The tent seemed to fill not just with the acrid scent of antiseptic, but an odor of anxiety and a sense of how precarious and exposed their operation really was. Michelle went around with a roll of adhesive tape to seal tears in the tent. Emmy commented that when the rains came and the encampment flooded, the tent's roof would leak like a sieve. Two hours of hard work resolved some of their disquiet. Suzanne attributed this partly to the way the conversation drifted to fantasizing about where they'd end up next. It seemed strange to hear them talking about departing just when they were gearing up again and when they all knew the work in the encampment would be endless -- they'd never treat all the sick people here -- but that was what they seemed to be fleeing, perhaps exactly the crisis Suzanne felt had to happen and most wanted to experience. Kerry said she thought they'd be near the mines -- and maybe in a tent complex there, too. Michelle had a picture of them using a town hall somewhere in the bush.
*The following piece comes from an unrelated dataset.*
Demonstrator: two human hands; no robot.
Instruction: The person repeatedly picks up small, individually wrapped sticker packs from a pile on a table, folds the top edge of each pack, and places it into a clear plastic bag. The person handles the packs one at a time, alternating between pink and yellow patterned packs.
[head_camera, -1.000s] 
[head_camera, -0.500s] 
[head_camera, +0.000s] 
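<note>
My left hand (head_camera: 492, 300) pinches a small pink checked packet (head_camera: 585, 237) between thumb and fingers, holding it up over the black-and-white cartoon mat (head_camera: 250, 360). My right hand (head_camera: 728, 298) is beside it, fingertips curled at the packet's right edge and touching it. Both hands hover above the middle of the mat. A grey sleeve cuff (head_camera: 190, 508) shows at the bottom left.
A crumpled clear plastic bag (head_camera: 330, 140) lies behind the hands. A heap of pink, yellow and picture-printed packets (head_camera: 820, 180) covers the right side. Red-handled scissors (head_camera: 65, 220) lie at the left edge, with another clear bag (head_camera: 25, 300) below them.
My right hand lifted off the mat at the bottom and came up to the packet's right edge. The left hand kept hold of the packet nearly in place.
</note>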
Emmy had dreamed of being in the east, in the mountains, and thought maybe the population would be mixed, white farmers as well as black farmers, and lots of water, too much water, and mosquitoes and rashes and funguses and pulmonary issues, but at least the water would be running and fresh. She hadn't thought they would ever really see cholera, or that if they did, they could deal with it as effectively as they had.
"So far so good," Kerry said. "Except for Robert's wife, we've had six cases in four days and six apparent recoveries, including one child."
They were almost cheery as they began scrubbing their hands and told Sarah, who had stood waiting outside the tent flap, to put out word that they would reopen in a few minutes.
"Now we'll do what you say and take it slow," Kerry told Michelle. "And every day we'll repeat what we just did: clean this place."
"It looks good," Emmy conceded. "We can't expect Suzanne to keep everything in order by herself."
"No," Kerry said. "We'll just always stop one hour early and do what's necessary. Not let things get out of hand like your studio," she said to Suzanne. "That's always a mess."